Exercise requirements: The required result is an exact copy of every line from the one with "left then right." through the last line below, with the pictures left out.

Source material: Begin

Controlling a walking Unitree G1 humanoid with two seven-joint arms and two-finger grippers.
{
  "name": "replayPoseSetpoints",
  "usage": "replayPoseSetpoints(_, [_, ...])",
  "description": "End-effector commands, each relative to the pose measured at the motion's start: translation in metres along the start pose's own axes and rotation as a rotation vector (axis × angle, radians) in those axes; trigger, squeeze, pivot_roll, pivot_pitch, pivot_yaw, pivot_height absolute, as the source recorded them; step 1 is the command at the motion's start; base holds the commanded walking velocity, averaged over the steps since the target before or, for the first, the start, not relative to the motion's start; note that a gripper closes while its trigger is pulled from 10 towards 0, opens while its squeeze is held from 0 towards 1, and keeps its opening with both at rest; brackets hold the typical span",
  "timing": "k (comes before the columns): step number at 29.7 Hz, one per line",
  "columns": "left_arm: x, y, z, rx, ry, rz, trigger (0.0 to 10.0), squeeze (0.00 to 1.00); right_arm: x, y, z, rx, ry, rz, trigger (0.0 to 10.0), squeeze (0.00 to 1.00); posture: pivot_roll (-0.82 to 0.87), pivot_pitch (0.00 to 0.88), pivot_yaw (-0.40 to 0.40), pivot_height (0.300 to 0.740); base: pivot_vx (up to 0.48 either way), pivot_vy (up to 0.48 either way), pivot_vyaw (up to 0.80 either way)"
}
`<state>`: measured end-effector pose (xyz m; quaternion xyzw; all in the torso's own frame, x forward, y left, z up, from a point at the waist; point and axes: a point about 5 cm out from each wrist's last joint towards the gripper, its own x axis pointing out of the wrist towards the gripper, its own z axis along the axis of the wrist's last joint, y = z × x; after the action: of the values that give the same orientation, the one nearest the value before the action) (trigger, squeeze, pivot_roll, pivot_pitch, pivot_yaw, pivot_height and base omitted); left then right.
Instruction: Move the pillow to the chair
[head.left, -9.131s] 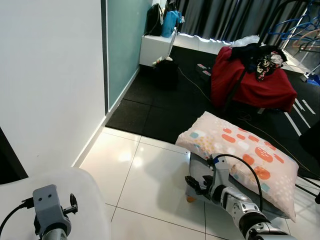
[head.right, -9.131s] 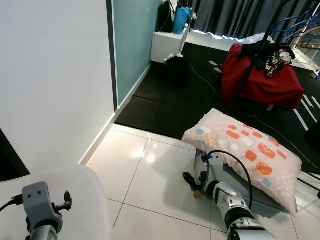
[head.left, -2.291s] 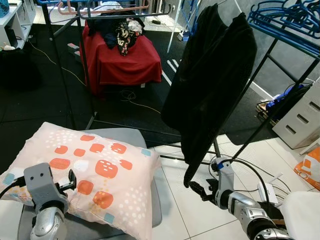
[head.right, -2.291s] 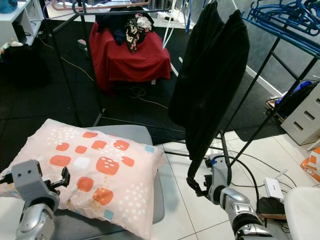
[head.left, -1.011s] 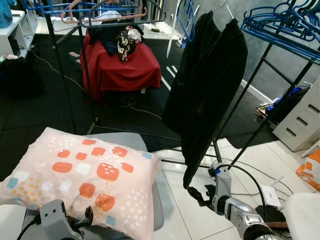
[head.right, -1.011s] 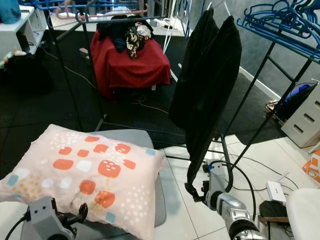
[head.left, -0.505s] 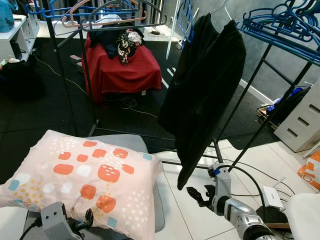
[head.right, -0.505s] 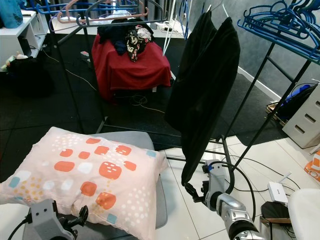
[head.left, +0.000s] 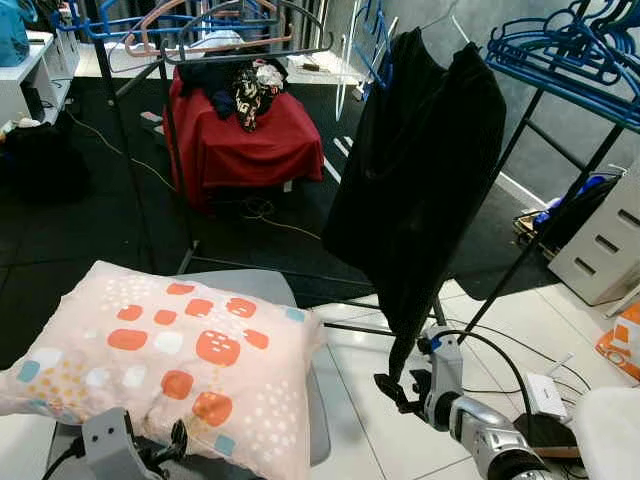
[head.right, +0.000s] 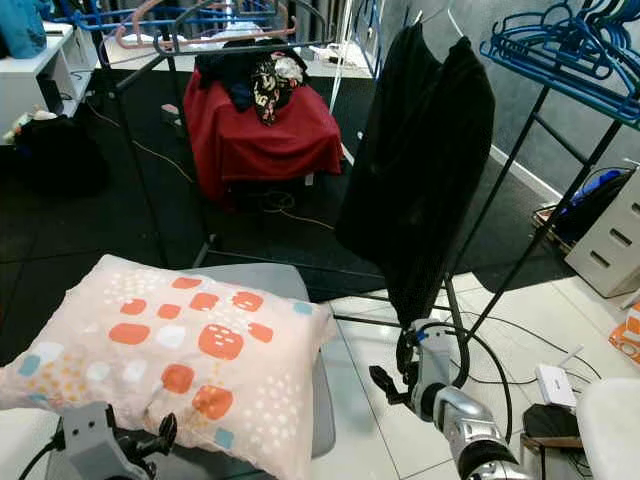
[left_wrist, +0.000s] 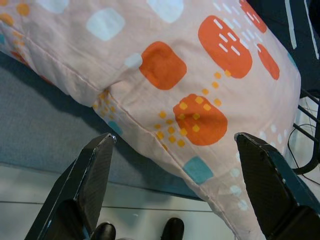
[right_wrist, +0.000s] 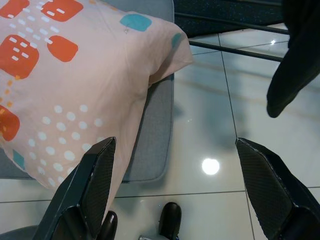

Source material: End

Task answer:
`<state>`: measured end-effector pose (xyz m; quaternion xyzw; all in the torso's own frame, x forward, y left, z up, from a point at the waist; point and axes: a point about 5 cm out from each wrist's last joint towards the gripper, its own x axis pointing out of the wrist towards the gripper, its own z axis along the axis of the wrist's last joint, y = z × x; after the action: of the values that give the same orientation, the one nearest the value before the action) (trigger, squeeze, pivot_roll, pivot_pitch, pivot_yaw, pivot_height and base omitted); left then right.
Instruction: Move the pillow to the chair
[head.left, -9.131s] 
[head.right, -9.131s] 
[head.left, -2.291s] 
[head.right, -2.291s] 
[head.left, -1.011s] 
[head.right, -1.011s] 
[head.left, -0.505s] 
[head.right, -0.505s] 
[head.left, +0.000s] 
[head.right, +0.000s] 
[left_wrist, +0.000s] 
[right_wrist, +0.000s] 

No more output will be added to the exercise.